C’est un de mes grands-frères qui s’est occupé des funérailles. Dans notre famille, la mort est un tabou. Les aînés disent qu’il ne faut pas garder de photo de la défunte ou trop parler d’elle, sinon “son âme n’aura pas la paix”. Le jour de l’enterrement, ils ne m’ont même pas laissée aller au cimetière. Les adultes disent qu’un enfant ne devrait pas y aller sinon je serais tourmentée. En vrai, je n’ai pas pu vivre ce moment d’adieu qui était important pour moi.

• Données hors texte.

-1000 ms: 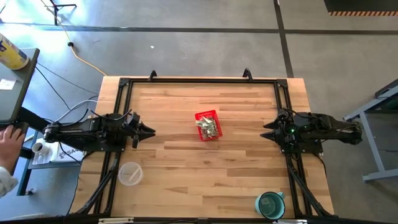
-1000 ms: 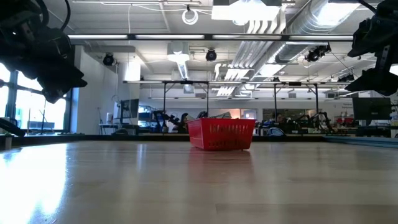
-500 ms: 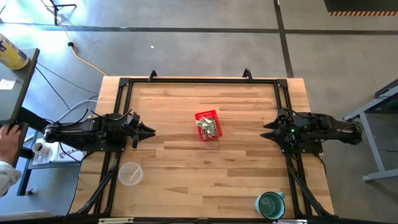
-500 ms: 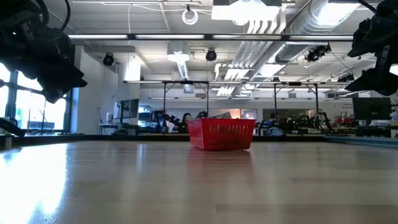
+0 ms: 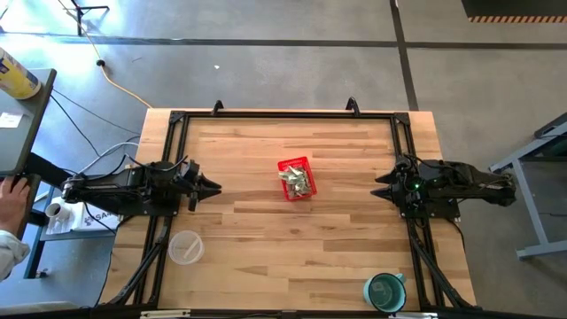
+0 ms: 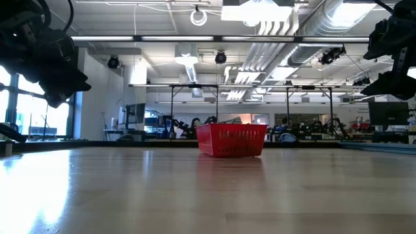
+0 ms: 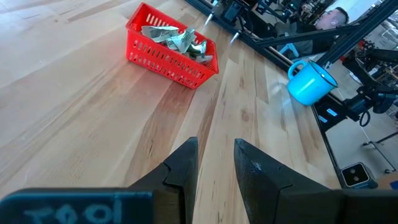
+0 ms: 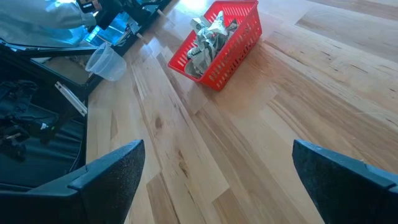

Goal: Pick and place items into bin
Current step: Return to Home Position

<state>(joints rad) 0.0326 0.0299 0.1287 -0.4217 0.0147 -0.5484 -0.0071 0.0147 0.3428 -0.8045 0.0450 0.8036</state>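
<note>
**Sorting looking finished, both arms parked at the sides**

In the high view the red bin [image 5: 291,164] is sitting just above the centre of the frame, and the pale green-and-white items [image 5: 299,182] are lying heaped inside it. No loose piece is showing on the table [image 5: 266,239], so nothing appears to be left to pick. The left gripper [image 5: 211,186] is hanging at centre-left, empty, its fingers parted by a narrow gap. The right gripper [image 5: 379,188] is hanging at centre-right, empty and spread wide. Both are staying well apart from the bin. The clear cup [image 5: 186,247] and teal cup [image 5: 384,291] are standing along the lower edge.
</note>
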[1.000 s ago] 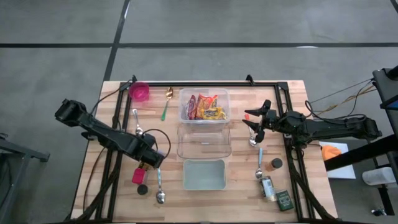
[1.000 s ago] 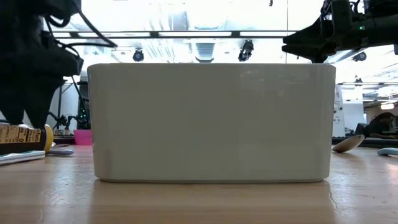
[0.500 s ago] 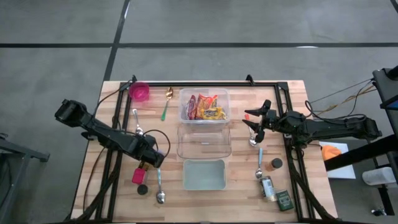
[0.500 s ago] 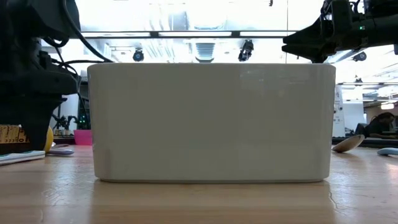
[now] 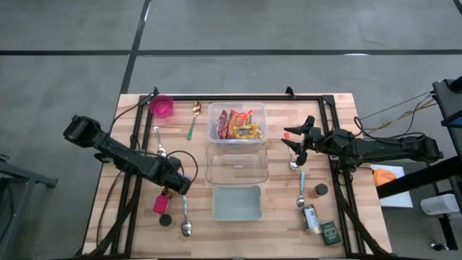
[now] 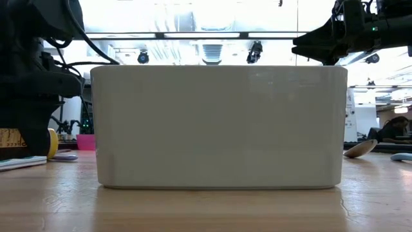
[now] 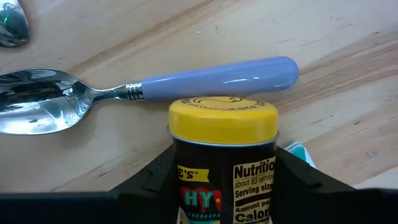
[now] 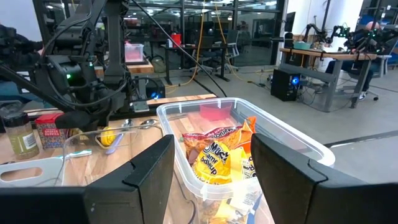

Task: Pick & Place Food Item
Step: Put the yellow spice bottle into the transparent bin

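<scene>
1. The left gripper (image 5: pixel 173 189) pointed straight down at about eight o'clock on the table (image 5: pixel 339 123), its fingers (image 7: pixel 155 180) pressed against both sides of a dark bottle with a yellow cap (image 7: pixel 224 158).
2. That bottle lay on the wood just beside a blue-handled spoon (image 7: pixel 149 93), between a pink packet (image 5: pixel 160 204) and the pale tray (image 5: pixel 237 203) at six o'clock.
3. The right gripper (image 5: pixel 297 142) hung level at about three o'clock, well above the table, its fingers (image 8: pixel 146 171) standing apart and holding nothing.
4. It faced the clear tub (image 5: pixel 237 121) at twelve o'clock, which held colourful snack packets (image 8: pixel 214 165).
5. A second clear tub (image 5: pixel 237 163) sat at the centre, between the filled tub and the pale tray.
6. A pink cup (image 5: pixel 162 106) stood at eleven o'clock, with a green-handled spoon (image 5: pixel 193 121) near it.
7. A jar (image 5: pixel 311 217) and a green tin (image 5: pixel 331 232) sat at five o'clock.
</scene>
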### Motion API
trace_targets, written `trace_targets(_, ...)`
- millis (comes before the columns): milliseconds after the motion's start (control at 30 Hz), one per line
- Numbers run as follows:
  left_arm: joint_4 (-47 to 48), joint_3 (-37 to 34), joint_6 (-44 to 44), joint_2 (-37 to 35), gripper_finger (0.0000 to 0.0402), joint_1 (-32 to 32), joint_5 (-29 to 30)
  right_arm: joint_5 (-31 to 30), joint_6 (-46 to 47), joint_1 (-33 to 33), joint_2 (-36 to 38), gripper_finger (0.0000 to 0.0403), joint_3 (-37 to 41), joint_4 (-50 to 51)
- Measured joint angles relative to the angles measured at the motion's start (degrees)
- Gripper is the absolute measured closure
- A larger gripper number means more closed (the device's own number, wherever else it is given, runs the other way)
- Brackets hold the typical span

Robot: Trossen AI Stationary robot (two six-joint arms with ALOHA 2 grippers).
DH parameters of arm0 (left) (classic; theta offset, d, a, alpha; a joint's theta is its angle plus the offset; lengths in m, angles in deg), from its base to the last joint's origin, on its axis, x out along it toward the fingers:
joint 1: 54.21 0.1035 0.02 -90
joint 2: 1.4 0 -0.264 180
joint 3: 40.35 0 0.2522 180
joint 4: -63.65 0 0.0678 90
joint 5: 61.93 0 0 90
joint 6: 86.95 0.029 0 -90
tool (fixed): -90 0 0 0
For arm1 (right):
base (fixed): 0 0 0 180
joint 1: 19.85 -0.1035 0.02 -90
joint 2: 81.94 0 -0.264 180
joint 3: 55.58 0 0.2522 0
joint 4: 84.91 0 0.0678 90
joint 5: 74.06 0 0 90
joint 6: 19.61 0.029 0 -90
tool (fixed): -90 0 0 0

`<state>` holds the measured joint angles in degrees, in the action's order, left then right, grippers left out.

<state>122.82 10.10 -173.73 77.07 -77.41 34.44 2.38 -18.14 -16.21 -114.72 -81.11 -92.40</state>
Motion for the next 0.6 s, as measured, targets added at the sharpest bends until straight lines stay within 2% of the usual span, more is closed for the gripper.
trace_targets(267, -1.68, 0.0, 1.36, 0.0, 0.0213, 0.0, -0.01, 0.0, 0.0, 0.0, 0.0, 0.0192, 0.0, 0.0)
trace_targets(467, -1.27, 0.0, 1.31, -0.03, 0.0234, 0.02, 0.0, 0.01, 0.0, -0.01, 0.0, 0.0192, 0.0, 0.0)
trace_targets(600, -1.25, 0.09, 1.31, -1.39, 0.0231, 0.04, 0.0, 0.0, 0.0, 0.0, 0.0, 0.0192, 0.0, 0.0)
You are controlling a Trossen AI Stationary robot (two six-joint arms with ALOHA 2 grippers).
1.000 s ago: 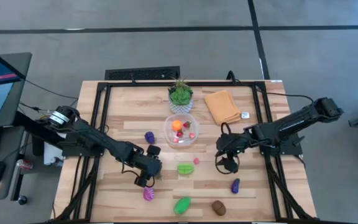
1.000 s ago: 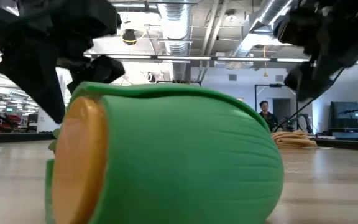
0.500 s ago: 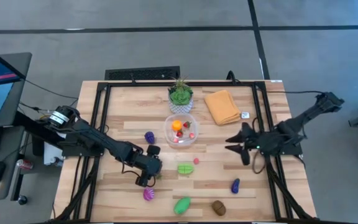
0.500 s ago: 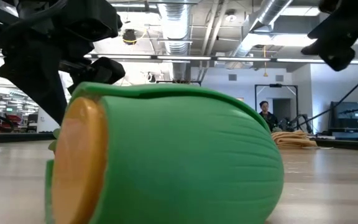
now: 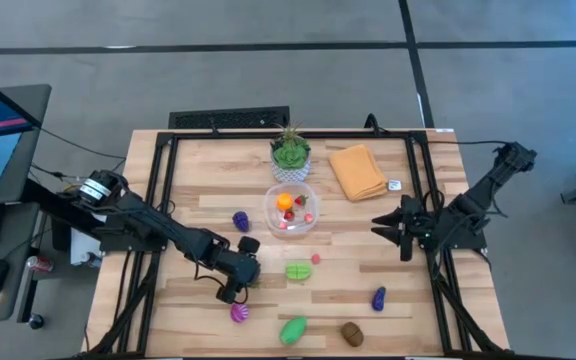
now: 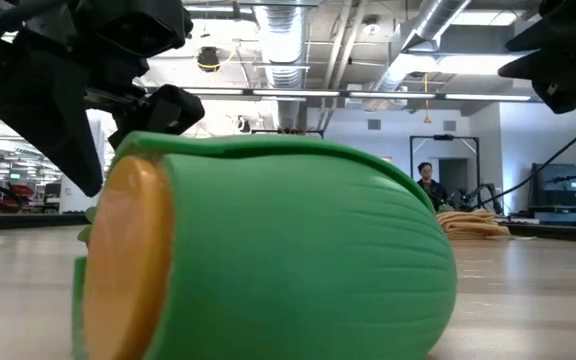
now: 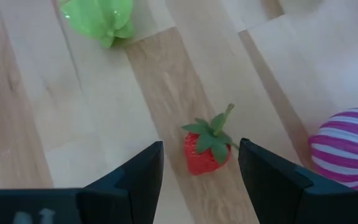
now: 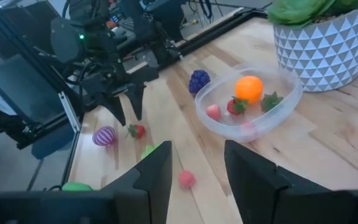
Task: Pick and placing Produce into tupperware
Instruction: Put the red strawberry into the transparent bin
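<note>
The fingers of the left gripper [image 7: 201,171] are seen parted on either side of a small red strawberry [image 7: 207,149], which lies on the bench [image 5: 198,160] between them without being touched by either. In the high view this gripper [image 5: 230,291] is found low over the front left part of the bench, just above a pink striped piece [image 5: 238,313]. The fingers of the right gripper [image 8: 196,171] are shown with a gap between them and nothing held; that gripper [image 5: 388,228] is raised by the bench's right edge, well apart from the produce. The tupperware [image 5: 290,209] is placed near the middle of the bench, just in front of the potted plant [image 5: 290,154], and an orange piece [image 8: 249,89] and several small red and pink pieces are seen inside it. Outside it, a purple piece [image 5: 241,220] lies just beside its left wall, a green piece [image 5: 298,270] and a small pink piece [image 5: 316,258] in front of it, and a second green piece [image 5: 293,329], a brown piece [image 5: 352,333] and a dark purple piece [image 5: 378,297] near the front edge. A folded orange cloth [image 5: 357,171] lies at the back right.
</note>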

Je ne parle jamais de tout cela à personne. Une seule fois j’ai évoqué cela avec ma mère. Je ne veux pas la fatiguer avec ça car elle aussi sans doute a du chagrin. Et elle a ses tonnes de tracas. Alors souvent, je parle toute seule, et une voix dans ma tête me répond. Je n’arrive pas à m’habituer à ma solitude. Je suis tout le temps triste.
Après sa mort, ma vie a changé. J’étais en Form 1 au collège, mais je n’avais plus envie d’aller à l’école. J’ai fini par arrêter complètement. Parfois, je reste toute la journée au lit, sans envie de sortir ni de voir personne. Ce drame a aussi changé les liens dans notre famille. Les autres membres se tiennent à l’écart de nous depuis ce jour. Plus rien n’est pareil. Quand ma sœur est morte, j’avais l’impression que Dieu m’avait abandonnée. Je n’avais plus la foi. Je ne croyais plus en rien.
Depuis un an, j’ai rejoint les scouts. Ma cheffe, Axelle, est devenue une amie – parfois elle m’invite à dîner chez elle, avec ses parents. Là, quand je vois tout le monde autour de la table, rire, parler ; je ressens la fraternité, un vrai lien. Petit à petit, j’ai recommencé à retrouver confiance en moi. Ça reste difficile. Je réalise que certaines traditions et croyances nous emprisonnent et bloquent nos sentiments. Aujourd’hui, j’apprends doucement à m’en libérer.
Mais une chose est sûre : le vide laissé par ma grande sœur restera toujours là. Il y a une place dans ma vie que personne ne pourra jamais remplir.